Hoy vivimos, nos movemos y somos en el consumo. Lo hemos dicho aquí muchas veces: la posmodernidad, el relativismo, la licuefacción de la sociedad, el pensamiento débil, están estrechamente vinculados a que hoy todo es economía, todo es consumo. El consumo legitima la política (si quieres perder unas elecciones promete bajar los niveles de consumo…), la cultura (índices de audiencia, tiradas, prime times…), la economía ( producir, comprar, usar, tirar), el concepto de éxito social… Estamos impregnados de consumo. Lo natural es consumir, salir y tomar algo y comprarse alguna cosilla. Todos los rituales sociales o religiosos (Navidad, bodas,…) están mediatizados por el consumo. Hasta la misma muerte con sus variedades de ataúdes y flores.
Al neoliberalismo no le preocupa porque cree que en una economía libre ajustada a la oferta y la demanda, el consumidor también es libre y responsable, pero olvida que la oferta no atiende la demanda en general, sino sólo la demanda solvente, es decir, la de aquellos que pueden pagar lo que demandan, y es muy ingenuo al considerar el acto de consumo como libre sin tener en cuenta los factores inconscientes y los condicionantes externos como los estímulos al consumo por parte de la publicidad y el marketing.

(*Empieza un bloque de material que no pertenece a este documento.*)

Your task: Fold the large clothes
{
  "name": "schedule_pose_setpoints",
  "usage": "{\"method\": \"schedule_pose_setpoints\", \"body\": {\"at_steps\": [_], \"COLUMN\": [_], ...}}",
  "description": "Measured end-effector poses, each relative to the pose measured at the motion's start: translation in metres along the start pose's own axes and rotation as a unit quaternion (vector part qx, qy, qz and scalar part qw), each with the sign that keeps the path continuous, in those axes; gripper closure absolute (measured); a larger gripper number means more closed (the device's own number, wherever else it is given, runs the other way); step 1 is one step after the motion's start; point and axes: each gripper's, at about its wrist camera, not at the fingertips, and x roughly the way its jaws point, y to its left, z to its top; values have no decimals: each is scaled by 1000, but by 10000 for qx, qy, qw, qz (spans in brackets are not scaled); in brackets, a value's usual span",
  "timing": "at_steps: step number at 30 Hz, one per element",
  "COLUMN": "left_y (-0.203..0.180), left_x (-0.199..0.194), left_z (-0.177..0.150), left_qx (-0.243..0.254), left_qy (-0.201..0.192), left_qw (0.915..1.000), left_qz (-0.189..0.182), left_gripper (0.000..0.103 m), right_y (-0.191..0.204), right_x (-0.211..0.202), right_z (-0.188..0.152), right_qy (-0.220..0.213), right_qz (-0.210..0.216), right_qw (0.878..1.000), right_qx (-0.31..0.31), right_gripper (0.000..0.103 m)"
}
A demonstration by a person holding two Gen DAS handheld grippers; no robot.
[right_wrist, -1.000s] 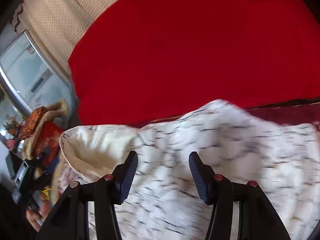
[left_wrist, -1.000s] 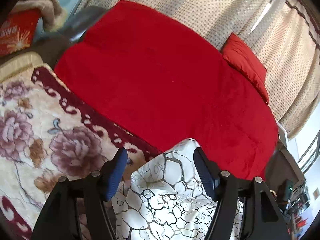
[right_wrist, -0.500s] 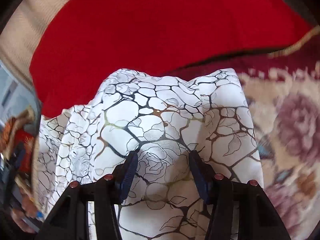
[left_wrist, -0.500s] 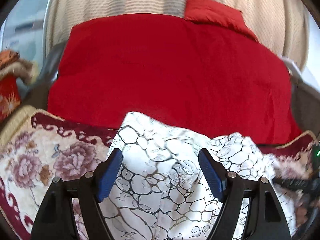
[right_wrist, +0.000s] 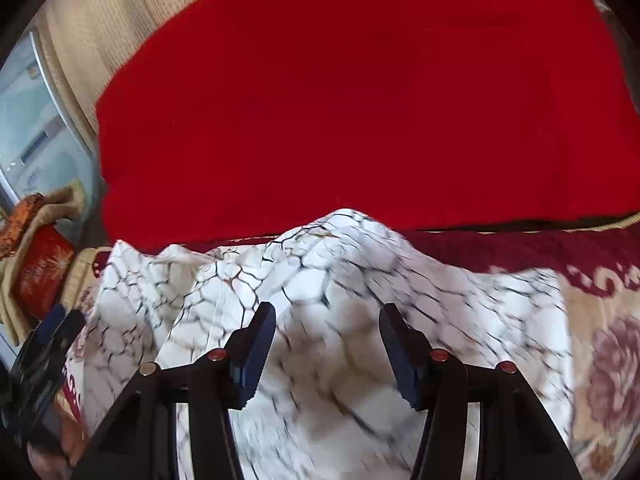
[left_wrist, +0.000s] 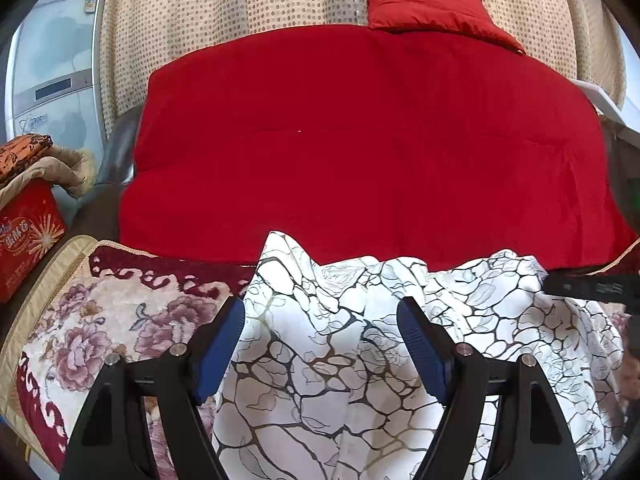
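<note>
A white garment with a black crackle and rose print (left_wrist: 360,340) lies bunched on a floral blanket (left_wrist: 100,320). My left gripper (left_wrist: 320,344) is open, its blue pads (left_wrist: 220,344) spread wide over the garment's left part, holding nothing. In the right wrist view the same garment (right_wrist: 320,280) is blurred. My right gripper (right_wrist: 326,348) is open above its middle, with the blue pads (right_wrist: 256,352) apart. The right gripper's black body (left_wrist: 592,288) shows at the left wrist view's right edge, and the left gripper (right_wrist: 44,352) shows at the right wrist view's left edge.
A big red quilt (left_wrist: 360,140) covers the bed behind the garment, with a red pillow (left_wrist: 432,8) against dotted curtains (left_wrist: 240,4). A red box (left_wrist: 24,236) with piled cloth on top stands at the left. The floral blanket (right_wrist: 600,340) extends right.
Both grippers have swung over the garment and stayed open. The left view turned to face the bed squarely. The right view shifted left and up, and the garment there is now blurred.
</note>
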Motion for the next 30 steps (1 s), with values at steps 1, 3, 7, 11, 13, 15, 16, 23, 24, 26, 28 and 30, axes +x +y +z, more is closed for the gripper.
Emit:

En el lado opuesto, la corriente encabezada por Galbraith señala que la gente no es libre en absoluto, sino que el productor crea la necesidad a través de la publicidad, crea el hábito de consumo, genera un carácter consumista, una insatisfacción permanente que no se sacie nunca, para poder producir constantemente más y con fecha de caducidad para que los productos envejezcan física y mentalmente y deban ser sustituidos por otros (obsolescencia programada). Esta visión crítica y lúcida olvida también que una cosa es el condicionamiento y otra la determinación: a pesar de todo, mantenemos nuestra capacidad de decisión y de juicio para identificar los mecanismos que crean la inclinación al consumo y poder así desactivarlos.

Quizá haya una tercera vía que aproveche lo que de bueno tienen las otras dos: el consumo como activismo. La posición central del consumo en nuestras economías nos ha dado a los consumidores un gran poder para controlar el mercado. Sin ser demasiado optimistas en cuanto a una posible unidad de los consumidores, sí es cierto que saber lo que compramos, por qué lo compramos, qué o quién hay detrás de lo que compramos, nos convierte en consumidores más conscientes y más activos que nos podrían llevar a acciones y actitudes concretas como:

La práctica del comercio justo directo a través de Intermon-Oxfam, por ejemplo.

Desmarcarnos de las marcas. La marca hoy supone el 75% del valor de una empresa. Y la marca es un valor intangible que depende del prestigio ante los consumidores. Evitar las marcas en lo posible, colaborar con su prestigio o desprestigio según su actuación ética, dejar de consumir aquellas marcas tras las que se esconde la injusticia en la producción son tres modos de desmarcarnos.

Recibir críticamente la publicidad y rechazar aquellos productos que utilizan una publicidad degradante.

Reducir y controlar el ir de compras como puro divertimento (frente al « ir a la compra» como obligación).

Evitar la Gran Superficie como actividad de ocio.

Es necesario que seamos usuarios, ciudadanos libres, personas, en vez de simples consumidores. Usar las cosas en lugar de consumirlas. Cuando las consumimos acabamos siendo utilizados, manipulados y consumidos por ellas. Y en cuanto usuarios de pantallas, también nos toca apuntarnos a este consumo activista que aquí se dibuja.